A screenshot of Skylight's endpoint UI

It's not so obvious at first glance, but a big part of what makes Ember's approach so powerful is that it sees migration as an ecosystem problem, not just a problem for individual apps.

When Ember adopts a new JavaScript syntax or integrates with a new version of an external tool, we make sure that addons come along for the ride. This is what Ember addons have that plain-old npm packages don't: a commitment from the Ember core teams to help manage migration in the future.

Ember CLI has been a success for the Ember community because it empowers developers of long-lived apps to keep up with the latest and greatest that the JavaScript ecosystem has to offer. For example, the Ember CLI team took on the burden of upgrading the ecosystem from Babel 5 to Babel 6. It was a huge project, but it allowed the ecosystem to keep humming along without major disruption.

But that promise means nothing if Ember's tooling falls far behind what apps in the wider ecosystem can do. Stability is nice, but it's cold comfort if it feels like you're locked into an ecosystem that's falling behind.

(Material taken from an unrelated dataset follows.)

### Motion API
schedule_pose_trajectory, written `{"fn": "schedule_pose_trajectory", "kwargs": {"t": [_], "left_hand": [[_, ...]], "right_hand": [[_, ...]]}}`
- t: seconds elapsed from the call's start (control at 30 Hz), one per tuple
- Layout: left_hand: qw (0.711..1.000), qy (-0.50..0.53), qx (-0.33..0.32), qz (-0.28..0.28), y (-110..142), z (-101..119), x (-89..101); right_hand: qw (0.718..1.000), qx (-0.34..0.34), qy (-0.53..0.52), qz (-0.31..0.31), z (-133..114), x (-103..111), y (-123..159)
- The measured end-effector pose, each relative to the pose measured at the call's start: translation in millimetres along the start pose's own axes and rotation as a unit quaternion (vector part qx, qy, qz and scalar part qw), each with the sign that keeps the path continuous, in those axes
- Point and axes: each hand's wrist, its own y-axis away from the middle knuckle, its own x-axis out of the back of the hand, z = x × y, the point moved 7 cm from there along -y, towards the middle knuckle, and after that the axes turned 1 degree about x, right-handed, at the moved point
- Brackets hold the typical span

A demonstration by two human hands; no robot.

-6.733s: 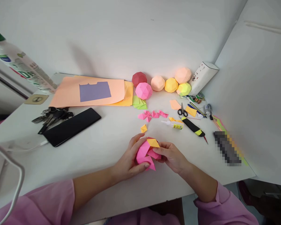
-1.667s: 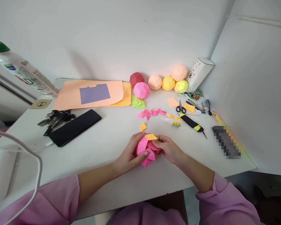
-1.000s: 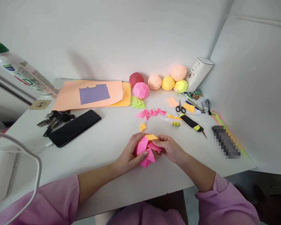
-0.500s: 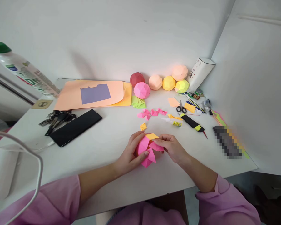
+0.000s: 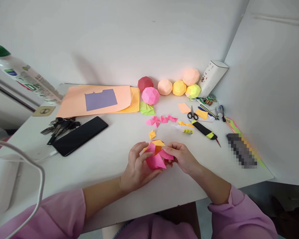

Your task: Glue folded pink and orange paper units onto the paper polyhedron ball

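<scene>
Here, below the folded yellow paper piece (image 5: 152, 134), left hand (image 5: 137, 166) fingers cradle and right hand (image 5: 183, 158) fingertips pinch the pink-and-orange faceted paper shape (image 5: 156, 160).

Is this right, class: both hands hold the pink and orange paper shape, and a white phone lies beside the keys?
Not white: the head view shows a black phone beside the keys. The left hand and right hand do hold the paper shape.

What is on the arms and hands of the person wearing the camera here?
Loose pinkish-purple sleeves end near the elbows, the left sleeve and the right sleeve alike. Both the left hand and the right hand are bare, with no gloves.
</scene>
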Motion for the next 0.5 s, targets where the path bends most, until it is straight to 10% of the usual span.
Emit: {"fn": "schedule_pose_trajectory", "kwargs": {"t": [0.5], "left_hand": [[0.997,0.066,-0.014,-0.045,-1.1,1.5,-7.2]], "right_hand": [[0.998,-0.001,-0.069,0.005,13.1,-7.8,0.8]]}}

For this reason, it's absolutely critical that we make progress on Embroider, Ember's next-generation build system.

Critically, Embroider allows Ember applications to use tools like Webpack, Parcel or Rollup in the final packaging stage.

Ember has always taken the position that, when possible, we should defer to externally maintained tools instead of trying to build everything ourselves. This is why we don't maintain our own testing libraries (but instead maintain integrations with qunit and mocha), don't maintain our own transpilers (instead deferring to Babel), and integrate with tools like eslint, express and TypeScript.

The time has come for Ember to apply that sound logic to the final packaging step. Instead of building code splitting and tree shaking ourselves, we should structure Ember apps to take advantage of tools that already do it well.

We will need to pay attention to compatibility, which means supporting old addons by default even though they will defeat optimizations that Embroider makes possible. But Ember addons have always been at the vanguard of our compatibility promise. Before long, I expect that addons will migrate to the new, optimizable format, and bring apps along with them.

We've done huge migrations before:

  • from Ember App Kit to Ember CLI
  • from {{bind-attr}} to attr={{value}}
  • from Handlebars to Glimmer 1
  • from Glimmer 1 to Glimmer 2
  • from Babel 5 to Babel 6
  • from globals to modules
  • from callbacks to promises
  • from our own class system to native JavaScript classes
  • from a jQuery dependency to no jQuery dependency
  • and on and on

Next up: let's migrate from our own final packaging step to a packaging step maintained and supported by the wider ecosystem.

Conclusion

To avoid turning this into a 10,000 word essay, I'll end here. If I had more space, I'd have said that I also think we should make progress on refreshing the router as well as on Ember Data this year. Incremental progress is fine, but no progress is not.

Let's keep on trucking friends!

Author’s Note: This article was written in response to the call for posts for Ember 2019 Roadmap.